The Obama administration is reviewing its strategy for the war in Afghanistan with an eye on the approaching deadline of July 2011 for the US forces to start transitioning responsibility to the local forces.
The review will be focusing on two aspects of the Obama administration’s Af-Pak policy: if it’s on the correct path and if it’s happening at the correct pace, a senior administration official said on Tuesday.
The review started two week ago, the official said, with the first phase focusing on “data collection”.
The review will factor in views of international stakeholders in the region, including India. President Obama’s discussions with Indian leaders on his recent visit there will be added to the review, the official said.
Indian concerns are basically this: if the US leaves Afghanistan now, it will slip back into the chaos that turned into a haven for terrorists and insurgents, and, more worrying perhaps, would be the return of their Pakistani handlers.
The US has made clear now it will never abandon Afghanistan again. “I’ve also made it clear that America’s commitment to the Afghan people will endure.

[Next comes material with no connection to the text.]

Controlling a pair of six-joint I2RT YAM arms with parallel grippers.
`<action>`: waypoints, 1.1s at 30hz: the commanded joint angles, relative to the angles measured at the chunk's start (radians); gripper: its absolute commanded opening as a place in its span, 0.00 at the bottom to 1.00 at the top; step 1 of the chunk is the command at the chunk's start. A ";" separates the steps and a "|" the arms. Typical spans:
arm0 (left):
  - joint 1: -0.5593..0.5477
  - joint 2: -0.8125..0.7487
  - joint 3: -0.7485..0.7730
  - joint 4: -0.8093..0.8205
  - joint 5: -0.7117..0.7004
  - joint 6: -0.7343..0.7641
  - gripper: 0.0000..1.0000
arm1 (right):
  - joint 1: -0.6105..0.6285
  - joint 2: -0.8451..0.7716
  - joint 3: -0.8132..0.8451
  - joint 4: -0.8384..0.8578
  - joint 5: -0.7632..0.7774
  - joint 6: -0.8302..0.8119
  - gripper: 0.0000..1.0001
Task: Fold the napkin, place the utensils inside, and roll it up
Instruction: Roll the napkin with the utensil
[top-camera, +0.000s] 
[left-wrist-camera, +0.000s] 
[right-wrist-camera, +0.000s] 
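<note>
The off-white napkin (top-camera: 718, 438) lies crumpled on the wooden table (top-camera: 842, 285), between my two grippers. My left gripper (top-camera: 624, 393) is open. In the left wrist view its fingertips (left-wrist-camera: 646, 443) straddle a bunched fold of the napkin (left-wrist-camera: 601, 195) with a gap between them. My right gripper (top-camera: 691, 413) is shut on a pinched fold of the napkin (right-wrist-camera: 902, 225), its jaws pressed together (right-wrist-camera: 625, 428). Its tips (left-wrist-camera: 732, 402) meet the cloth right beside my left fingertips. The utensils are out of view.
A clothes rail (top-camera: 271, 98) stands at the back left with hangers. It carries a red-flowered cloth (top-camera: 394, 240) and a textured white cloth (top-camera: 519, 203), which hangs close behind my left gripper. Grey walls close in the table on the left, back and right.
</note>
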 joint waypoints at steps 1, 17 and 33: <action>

The US will not abandon the people of Afghanistan — or the region — to violent extremists who threaten us all,” Obama said in India.
Meanwhile the transition will begin in July 2011, with the total withdrawal of combatant troops happening possibly in 2014, a timeline suggested by Afghanistan president Hamid Karzai.
It’s likely to be firmed up at the NATO summit in Lisbon on November 20. The NATO discussions will also be added to the review.